> WHAT TO WORK ON
Once the line holding "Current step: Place" is found, output it and all remaining lines of the data exactly, with every picture left out.

> DATA EXTRACT
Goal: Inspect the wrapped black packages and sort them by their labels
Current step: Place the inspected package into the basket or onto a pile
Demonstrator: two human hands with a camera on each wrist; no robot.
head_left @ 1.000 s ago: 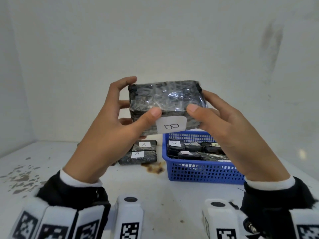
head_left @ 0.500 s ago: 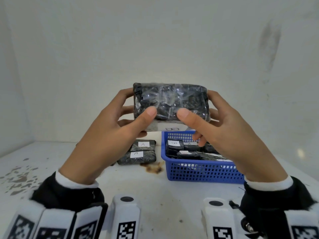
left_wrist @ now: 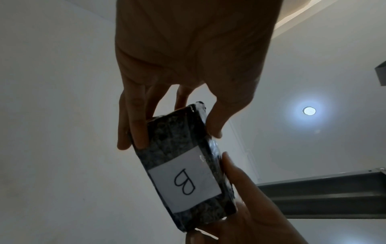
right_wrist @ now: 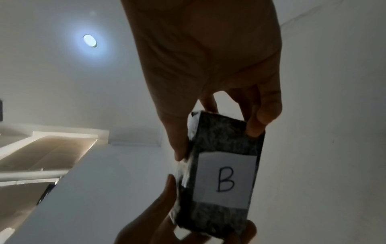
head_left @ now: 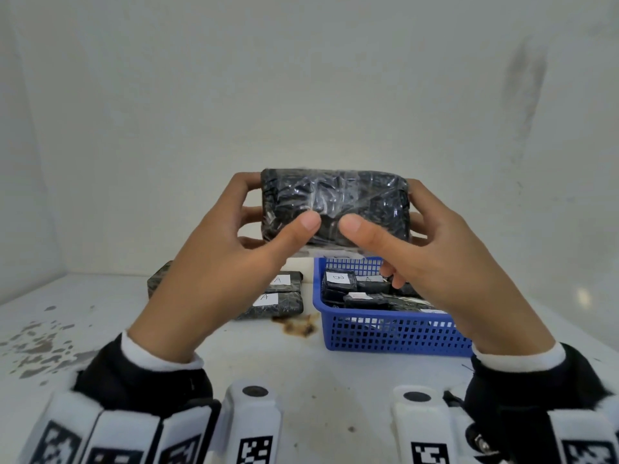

> RESPONSE
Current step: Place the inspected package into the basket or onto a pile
Demonstrator: two human hands with a camera on each wrist; no robot.
head_left @ 1.000 s ago: 
head_left @ 0.500 s ago: 
left_wrist @ now: 
right_wrist @ now: 
head_left @ now: 

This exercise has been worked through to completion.